EXERCISE OBJECTIVE: An exact, complete copy of the lines below is the expected answer.

EXERCISE DATA:
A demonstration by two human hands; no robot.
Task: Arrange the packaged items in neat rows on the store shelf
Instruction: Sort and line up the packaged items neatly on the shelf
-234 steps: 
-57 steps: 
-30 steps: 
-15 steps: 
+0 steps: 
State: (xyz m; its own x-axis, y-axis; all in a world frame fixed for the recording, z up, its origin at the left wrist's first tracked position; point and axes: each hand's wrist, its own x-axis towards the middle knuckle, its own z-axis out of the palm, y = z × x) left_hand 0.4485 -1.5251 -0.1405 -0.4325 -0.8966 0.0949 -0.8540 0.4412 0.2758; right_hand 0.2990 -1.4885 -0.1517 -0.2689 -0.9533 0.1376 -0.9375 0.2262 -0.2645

RESULT FOR THIS TASK:
A demonstration by two human hands; no robot.
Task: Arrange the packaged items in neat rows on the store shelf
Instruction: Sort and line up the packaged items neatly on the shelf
-234 steps: 
-57 steps: 
-30 steps: 
-15 steps: 
+0 steps: 
State: (xyz m; its own x-axis, y-axis; all in a world frame fixed for the recording, z up, its origin at the left wrist's first tracked position; point and axes: each hand's wrist, its own x-axis towards the middle knuckle, its own z-axis out of the palm, y = z × x) left_hand 0.4485 -1.5251 -0.1405 -0.4325 -0.8966 0.0949 -0.8540 0.4412 0.2758; right_hand 0.2990 -1.4885 -0.1517 -0.2689 -0.9533 0.1376 -0.9375 0.2262 -0.2645

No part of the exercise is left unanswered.